Since Sir John Bowring's time the interior of Siam has been largely explored, and especially by one adventurous traveller, Henry Mouhot, who lost his life in the jungles of Laos while engaged in his work of exploration. With him begins our real knowledge of the interior of Siam, and its partly dependent neighbors Laos and Cambodia. The scientific results of his travel are unfortunately not presented in such orderly completeness as would have been given to them had Mouhot lived to arrange and to supplement the details of his fragmentary and outlined journal. But notwithstanding these necessary defects, Mouhot's book deserves a high place, as giving the most adventurous exploration of a country which appears more interesting the more and better it is known. The great ruins of Angkor (or Angeor) Wat, for example, near the boundary which separates Siam from Cambodia, were by him for the first time examined, measured, and reported with some approach to scientific exactness.

Among more recent and easily accessible works on the country, from some of which we have borrowed, may be mentioned, F. Vincent's, "Land of the White Elephant," 1874, A. Gréhan's, "Royaume de Siam," fourth edition, Paris, 1878, "Siam and Laos, as seen by our American Missionaries," Philadelphia, 1884, Carl Bock's "Temples and Elephants," London, 1884, A. R. Colquhoun's, "Among the Shans," 1885, L. de Carné's, "Travels in Indo-China, etc.," 1872, Miss M. L. Cort's, "Siam, or the Heart of Farther India," 1886, and John Anderson's, "English Intercourse with Siam," 1890. The most authoritative map of Siam is that published in the "Proceedings of the Royal Geographical Society," London, 1888, by Mr. J. McCarthy, Superintendent of Surveys in Siam.




CHAPTER II.

GEOGRAPHY OF SIAM


The following description of the country is quoted with some emendations from Mr. Carl Bock's "Temples and Elephants."

The European name for this land has been derived from the Malay word Sayam (or sajam) meaning "brown," but this is a conjecture. The natives call themselves Thai, i. e., "free," and their country Muang Thai, "the kingdom of the free."

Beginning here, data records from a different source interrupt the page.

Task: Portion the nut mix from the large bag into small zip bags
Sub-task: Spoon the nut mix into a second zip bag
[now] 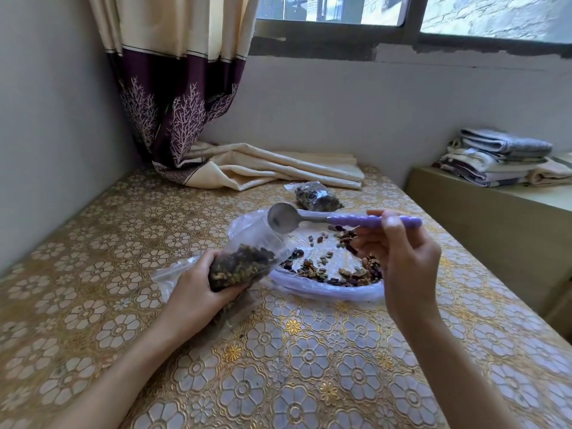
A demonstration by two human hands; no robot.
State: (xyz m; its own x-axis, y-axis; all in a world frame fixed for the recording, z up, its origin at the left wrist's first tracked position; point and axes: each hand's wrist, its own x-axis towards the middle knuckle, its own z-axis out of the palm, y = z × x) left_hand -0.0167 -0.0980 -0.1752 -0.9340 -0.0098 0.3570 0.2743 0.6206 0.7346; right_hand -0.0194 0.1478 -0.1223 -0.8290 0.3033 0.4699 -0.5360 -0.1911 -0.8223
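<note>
My left hand point(198, 283) grips a small clear zip bag point(244, 261) partly filled with nut mix, tilted with its open mouth toward the upper right. My right hand point(402, 258) pinches the purple handle of a metal scoop point(283, 218), whose empty bowl sits at the bag's mouth. Below the scoop lies a large clear bag spread over a lilac plate point(325, 289), with loose nut mix point(337, 267) scattered on it. A filled small bag point(315, 198) lies farther back on the table.
The table carries a gold floral cloth point(278, 366). A cream curtain end point(272, 168) lies folded at the back, against the wall. To the right stands a low cabinet point(483, 218) with stacked folded towels point(498, 156). More clear plastic lies under my left hand.
</note>
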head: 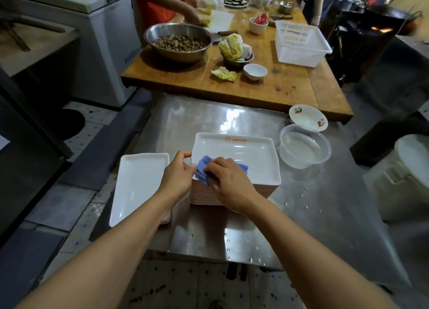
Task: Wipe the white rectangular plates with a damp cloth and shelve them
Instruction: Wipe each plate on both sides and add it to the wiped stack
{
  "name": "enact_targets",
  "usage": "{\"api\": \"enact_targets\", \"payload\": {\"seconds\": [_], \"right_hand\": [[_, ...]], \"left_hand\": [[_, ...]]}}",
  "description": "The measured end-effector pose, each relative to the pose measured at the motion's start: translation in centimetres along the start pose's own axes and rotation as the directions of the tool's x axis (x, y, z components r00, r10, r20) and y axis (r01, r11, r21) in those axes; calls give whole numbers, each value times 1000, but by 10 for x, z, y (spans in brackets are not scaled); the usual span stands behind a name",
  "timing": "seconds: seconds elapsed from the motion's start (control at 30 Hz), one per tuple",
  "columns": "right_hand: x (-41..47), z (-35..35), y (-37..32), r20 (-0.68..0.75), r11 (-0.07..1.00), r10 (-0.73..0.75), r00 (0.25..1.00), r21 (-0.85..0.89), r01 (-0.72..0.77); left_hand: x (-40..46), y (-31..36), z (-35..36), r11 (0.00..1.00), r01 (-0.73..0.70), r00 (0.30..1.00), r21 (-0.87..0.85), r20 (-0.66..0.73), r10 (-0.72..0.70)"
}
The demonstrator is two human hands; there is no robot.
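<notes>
At the centre of the frame a tall stack of white rectangular plates (234, 190) stands on a wet steel bench (301, 216). The top plate (250, 155) carries an orange mark on its far rim. The left hand (178, 174) pinches that plate's left edge between thumb and fingers. Just beside it, the right hand (228, 183) is curled over a blue cloth (204, 169), pressing it onto the plate's near left corner. The two hands are close together, almost touching.

Left of the stack a single white plate (139, 188) lies on the bench, partly under the left forearm. To the right stand a clear plastic tub (304, 146) and, just behind it, a small bowl with red fruit prints (307, 117). Across the upper frame a wooden table (290, 85) holds a steel bowl (177, 41), cabbage leaves (232, 46) and a white basket (301, 44).
</notes>
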State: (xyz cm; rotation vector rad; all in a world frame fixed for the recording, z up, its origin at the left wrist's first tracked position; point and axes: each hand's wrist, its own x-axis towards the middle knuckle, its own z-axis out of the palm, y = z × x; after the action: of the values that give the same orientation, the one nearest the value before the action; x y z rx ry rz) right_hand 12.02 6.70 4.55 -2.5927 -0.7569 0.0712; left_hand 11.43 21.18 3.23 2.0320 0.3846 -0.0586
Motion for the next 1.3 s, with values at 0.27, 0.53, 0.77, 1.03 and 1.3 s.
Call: {"api": "enact_targets", "payload": {"seconds": [0.27,0.53,0.77,1.03,1.3], "right_hand": [[-53,-30,60,-189,937,122,974,-301,-176],[-21,-64,91,-10,890,128,992,-440,-119],[-9,-74,89,56,864,121,991,-498,-77],[-61,-69,89,30,982,16,999,-188,-11],[-98,-94,101,-200,773,531,823,512,-374]], "left_hand": [[2,6,9,928,-85,991,363,-61,115],[6,10,9,906,-57,992,420,-80,100],[3,13,16,881,-29,983,472,-147,111],[-3,21,20,851,46,974,523,-214,79],[-33,33,48,530,-425,791,734,15,612]]}}
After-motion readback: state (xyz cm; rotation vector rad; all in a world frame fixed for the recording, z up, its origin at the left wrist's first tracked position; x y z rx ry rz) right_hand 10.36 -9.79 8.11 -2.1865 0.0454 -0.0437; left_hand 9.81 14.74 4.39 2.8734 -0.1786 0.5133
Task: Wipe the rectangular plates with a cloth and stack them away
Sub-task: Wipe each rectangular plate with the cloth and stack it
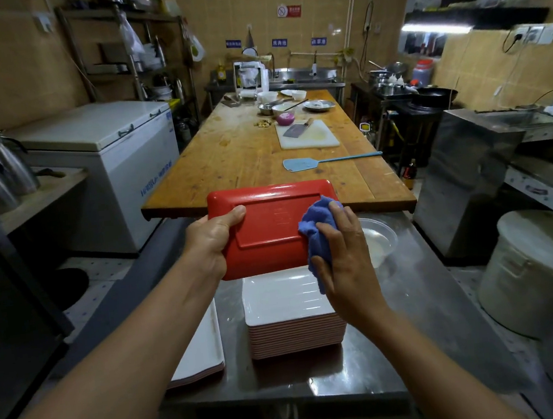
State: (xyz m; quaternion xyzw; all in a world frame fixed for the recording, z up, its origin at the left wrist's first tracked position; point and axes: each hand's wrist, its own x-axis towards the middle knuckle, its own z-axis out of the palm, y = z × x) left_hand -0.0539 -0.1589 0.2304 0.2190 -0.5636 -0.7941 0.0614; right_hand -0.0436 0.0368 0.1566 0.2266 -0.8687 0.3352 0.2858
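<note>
While the left hand [215, 242] grips the short left edge of the red rectangular plate [270, 224], its thumb lies flat over the raised foot of the underside and its fingers curl out of sight behind the rim, so the plate is clamped between thumb and hidden fingers and held in the air, bottom side facing the camera. Below those fingers, on the steel counter [418, 313], a low pile of white-faced plates [201, 352] sits off to the left, partly hidden by the forearm. Directly under the held plate stands a tall stack of plates [292, 314], white on top with reddish edges.

To the right, the right hand [340, 253] presses a bunched blue cloth [318, 228] against the plate's right end; its fingers are spread over the cloth and bent slightly round it, pinning it to the red surface. Just beyond those fingers a clear bowl [380, 239] rests on the counter, and farther off runs a long wooden table [244, 154].

The plate looks stiff, light and glossy, likely melamine, so it should carry easily from one edge, but a damp gloss may slip; a thumb-over-rim hold at a short end seems safest. The cloth is soft and will fold to the rim's curve.
</note>
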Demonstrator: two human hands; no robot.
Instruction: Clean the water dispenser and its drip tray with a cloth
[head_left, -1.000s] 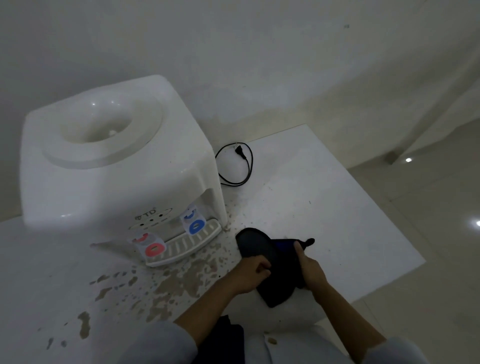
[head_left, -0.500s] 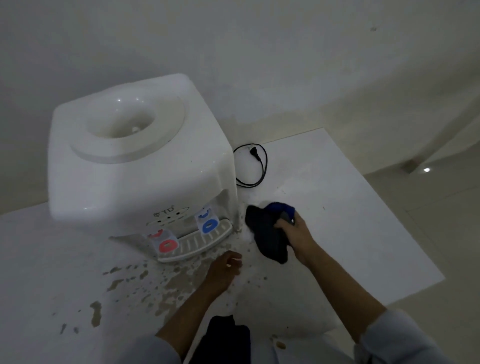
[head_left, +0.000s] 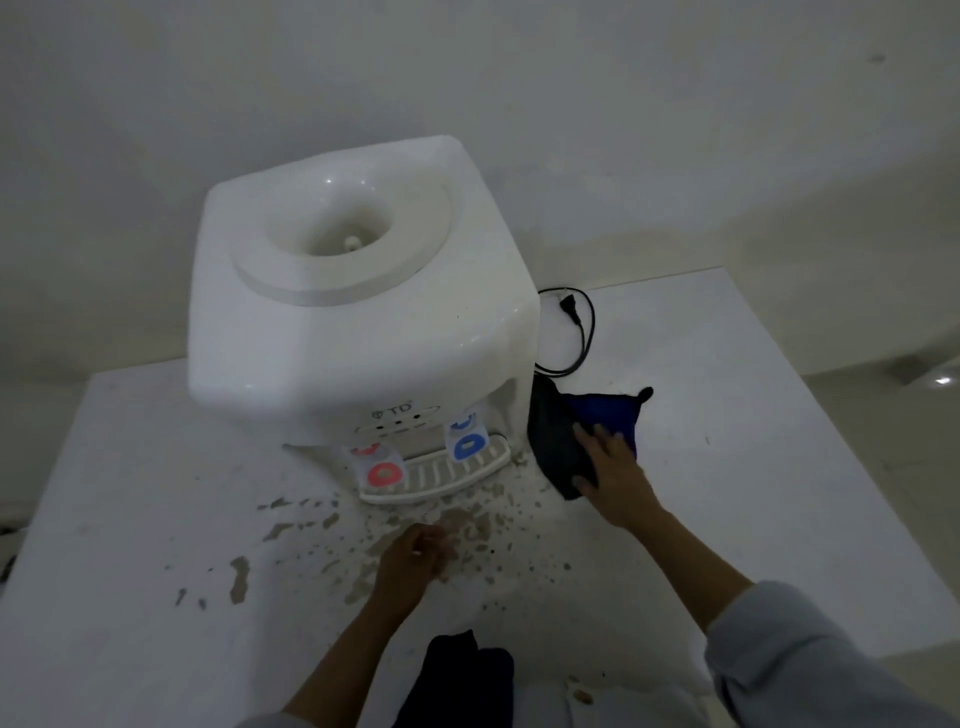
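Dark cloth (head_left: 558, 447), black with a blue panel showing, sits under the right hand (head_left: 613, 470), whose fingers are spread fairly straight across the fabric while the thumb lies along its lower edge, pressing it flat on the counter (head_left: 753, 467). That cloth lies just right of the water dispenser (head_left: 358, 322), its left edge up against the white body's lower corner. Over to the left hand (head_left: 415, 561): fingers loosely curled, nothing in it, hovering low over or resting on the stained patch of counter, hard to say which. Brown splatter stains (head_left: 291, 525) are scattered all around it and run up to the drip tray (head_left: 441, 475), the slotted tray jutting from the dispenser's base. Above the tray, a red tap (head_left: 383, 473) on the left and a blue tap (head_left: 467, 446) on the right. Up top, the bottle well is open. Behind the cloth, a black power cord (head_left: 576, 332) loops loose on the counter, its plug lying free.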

Including its dependencies, the Lao states in the north, and the Malay states in the south, Siam extends from latitude 20° 20' N. to exactly 4° S., while, with its Cambodian provinces, its extreme breadth is from longitude 97° E. to about 108° E. The northern frontier of the Lao dependencies has not been defined, but it may be said, roughly, to lie north of the twentieth parallel, beyond the great bend of the Mekong River, the high range to the east of which separates Siam from Annam. To the south lie Cambodia and the Gulf of Siam, stretching a long arm down into the Malay Peninsula. On the west it abuts on Upper and Lower Burma, both now British possessions.

Through Siam and Lao run two great mountain chains, both radiating from Yunnan through the Shan states. The eastern chain stretches in a S.S.E. direction from Kiang Tsen right down to Cambodia, while the western chain extends in a southerly direction through the Malay Peninsula. Their height rises sometimes to 9,000 feet, but it does not often seem to exceed 5,000; limestone, gneiss, and granite appear to form the main composition of the rocks.

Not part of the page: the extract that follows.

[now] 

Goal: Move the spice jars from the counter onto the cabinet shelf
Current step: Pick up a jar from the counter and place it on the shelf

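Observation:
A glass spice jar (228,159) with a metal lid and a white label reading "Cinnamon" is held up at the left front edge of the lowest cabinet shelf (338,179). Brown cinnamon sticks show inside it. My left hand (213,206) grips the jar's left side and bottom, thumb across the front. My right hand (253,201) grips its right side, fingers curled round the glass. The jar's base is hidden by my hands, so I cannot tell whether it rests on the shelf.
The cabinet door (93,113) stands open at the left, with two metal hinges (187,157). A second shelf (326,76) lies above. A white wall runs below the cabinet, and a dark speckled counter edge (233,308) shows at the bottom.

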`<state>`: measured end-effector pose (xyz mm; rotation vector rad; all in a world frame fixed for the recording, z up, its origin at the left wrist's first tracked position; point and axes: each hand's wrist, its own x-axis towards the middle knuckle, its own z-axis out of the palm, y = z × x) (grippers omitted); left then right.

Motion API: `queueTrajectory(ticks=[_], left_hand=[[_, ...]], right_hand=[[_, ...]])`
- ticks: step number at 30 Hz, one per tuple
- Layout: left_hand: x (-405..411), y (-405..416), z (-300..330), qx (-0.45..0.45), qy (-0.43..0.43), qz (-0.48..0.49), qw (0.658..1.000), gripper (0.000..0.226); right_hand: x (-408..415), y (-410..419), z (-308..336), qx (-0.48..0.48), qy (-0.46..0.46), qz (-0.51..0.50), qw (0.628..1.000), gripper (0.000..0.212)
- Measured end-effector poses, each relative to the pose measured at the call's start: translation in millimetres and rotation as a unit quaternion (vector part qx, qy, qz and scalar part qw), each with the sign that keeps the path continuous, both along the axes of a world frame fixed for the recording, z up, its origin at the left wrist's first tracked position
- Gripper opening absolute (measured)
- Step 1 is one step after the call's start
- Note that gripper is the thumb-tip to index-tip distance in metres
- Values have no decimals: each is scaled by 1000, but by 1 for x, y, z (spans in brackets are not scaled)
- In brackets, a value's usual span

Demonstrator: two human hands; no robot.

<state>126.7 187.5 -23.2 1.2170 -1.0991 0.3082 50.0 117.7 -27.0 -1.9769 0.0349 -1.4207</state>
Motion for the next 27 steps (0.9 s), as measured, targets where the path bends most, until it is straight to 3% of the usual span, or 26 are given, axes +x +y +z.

Between these two mountain-chains, with their ramifications, lies the great alluvial plain of the Meinam, a magnificent river, of which the Portuguese poet Camoens sings (Lusiad X. cxxv.):

"The Menam now behold, whose waters take
Their sources in the great Chiamai lake,"

in which statement, however, the bard was misinformed, the source being a mountain stream on the border of the Shan states, but within Lao territory, and not, as is generally marked on charts, in Yunnan. Near Rahang the main stream is joined by the Mei Wang, flowing S.W. from Lakon, the larger river being called above this junction the Mei Ping. The other great tributary, the Pak-nam-po, also called the Meinam Yome, joins it in latitude 15° 45', after flowing also in a S.W. direction.

To the annual inundation of the Meinam and its tributaries the fertility of the soil is due. Even as far up as in the Lao states the water rises from eight to ten feet during the rainy season. A failure of these inundations would be fatal to the rice crop, so that Siam is almost as much as Egypt a single river valley, upon whose alluvial deposits the welfare of millions depends. In this broad valley are to be found the forty-one political divisions which make up Siam proper.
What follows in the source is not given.